Live From the Trading Desk: Victor had a big week capturing the huge move down in the US Stock Market & profitably closing out a short Canadian Dollar position. He remains short the Stock Market, sees something going on in the Crude Oil market, & explains how he intends to manage risk – R. Zurrer for Money Talks

Transcript:

I started this week with short positions in CAD, Gold and the S+P. I took profits on the short CAD when it started to rally late Tuesday on news that the US was “softening” its NAFTA position on auto parts. I liquidated my gold position for a small loss on Wednesday when spot gold traded above $1325 and I remain short the S+P with a combination of option positions.

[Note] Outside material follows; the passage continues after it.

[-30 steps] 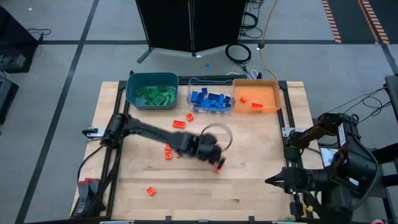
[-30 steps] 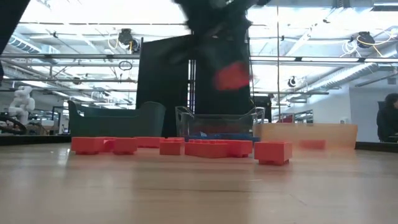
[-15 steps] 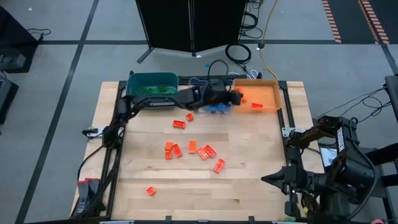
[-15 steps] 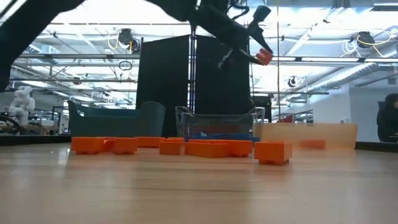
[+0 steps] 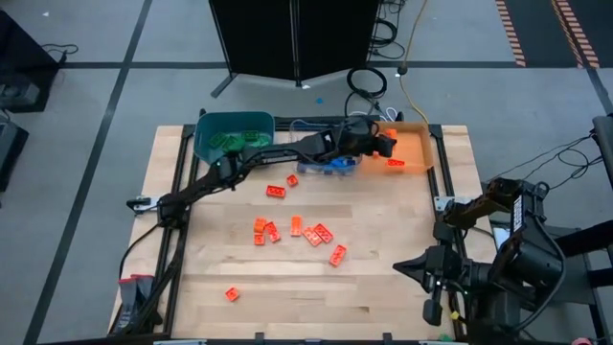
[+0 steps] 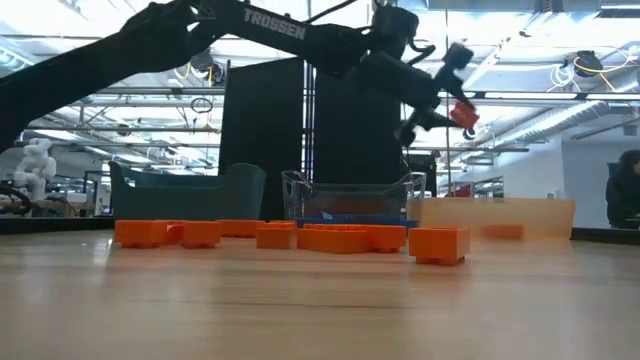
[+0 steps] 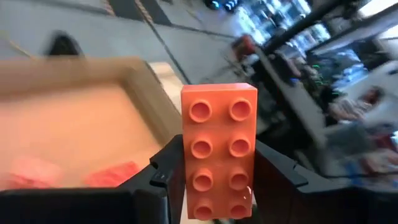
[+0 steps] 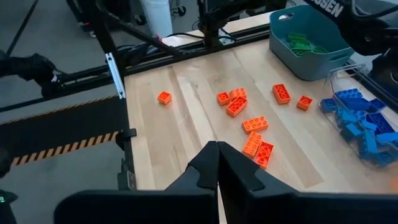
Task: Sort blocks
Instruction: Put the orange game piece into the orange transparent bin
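Left end effector (image 5: 383,144) grips an orange-red eight-stud brick (image 7: 218,149) between its fingers, hanging above the near-left edge of the orange bin (image 5: 421,134) at the far side. Right end effector (image 8: 216,163), clenched empty, waits at the worktop's (image 5: 383,278) near right. Loose orange-red bricks (image 5: 314,234) lie mid-worktop. Drop-off is in hand; next, I judge, it moves over the bin and releases.

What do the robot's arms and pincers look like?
Both arms are dark, almost black, and built from jointed tube sections. The left arm has TROSSEN printed on it in white letters, and thin black cables loop beside it. Each pincer has two flat, dark fingers: the left pincer and the right pincer.
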Controlling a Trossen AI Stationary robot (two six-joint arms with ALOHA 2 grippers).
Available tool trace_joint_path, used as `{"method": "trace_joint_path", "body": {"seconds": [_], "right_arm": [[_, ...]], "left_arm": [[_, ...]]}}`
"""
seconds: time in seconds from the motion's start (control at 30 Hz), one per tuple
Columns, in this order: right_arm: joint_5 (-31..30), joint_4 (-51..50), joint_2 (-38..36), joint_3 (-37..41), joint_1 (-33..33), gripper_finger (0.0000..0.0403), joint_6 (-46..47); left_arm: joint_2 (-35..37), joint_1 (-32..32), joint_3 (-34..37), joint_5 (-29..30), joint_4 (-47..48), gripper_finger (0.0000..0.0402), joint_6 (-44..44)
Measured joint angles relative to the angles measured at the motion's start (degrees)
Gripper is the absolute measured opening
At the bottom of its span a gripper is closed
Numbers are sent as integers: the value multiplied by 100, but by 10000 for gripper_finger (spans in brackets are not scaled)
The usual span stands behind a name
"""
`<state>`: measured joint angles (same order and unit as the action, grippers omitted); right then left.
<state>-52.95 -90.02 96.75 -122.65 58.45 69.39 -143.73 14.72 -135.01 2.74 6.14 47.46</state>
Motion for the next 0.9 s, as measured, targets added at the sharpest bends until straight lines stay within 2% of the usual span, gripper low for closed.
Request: {"method": "trace_joint_path", "body": {"seconds": [0.17,0.37,0.6,0.9], "right_arm": [[38,0,0,0,-32,0,-355],[48,0,0,0,-32,0,-872],[38,2,-2,0,-36,0,-1005],[56,1,-2,0,-36,0,-884]], "left_arm": [[97,26,99,962,296,140,-646],[-28,114,92,1041,187,140,-798],[-105,114,91,1131,312,140,-1347],[-497,110,101,852,427,140,-1190]]}}
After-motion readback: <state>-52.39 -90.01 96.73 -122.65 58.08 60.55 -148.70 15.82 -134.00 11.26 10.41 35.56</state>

The Canadian Dollar tumbled >6.5% from the end of January to Monday’s lows. It had closed lower for 5 out of 7 weeks and hit a 9 month low. It just about registered a Weekly Key Reversal Up this week. I liquidated my short position on the NAFTA/auto news because the market had been very focused on Canada’s vulnerably to Trump’s protectionist bombast and any “let up” could trigger a rally in an oversold market. I was also puzzled by the bid in the crude oil market the last 2 weeks (in the face of stock market weakness) and I thought CAD could benefit from rising crude. The USD feels “heavy” ( the Yen is at its highest levels since Trump’s election) despite the HUGE American interest rate premium over other currencies and if the USD falls from here that would give CAD a lift.  I maintain a bearish view on CAD…I’m just not short at the moment.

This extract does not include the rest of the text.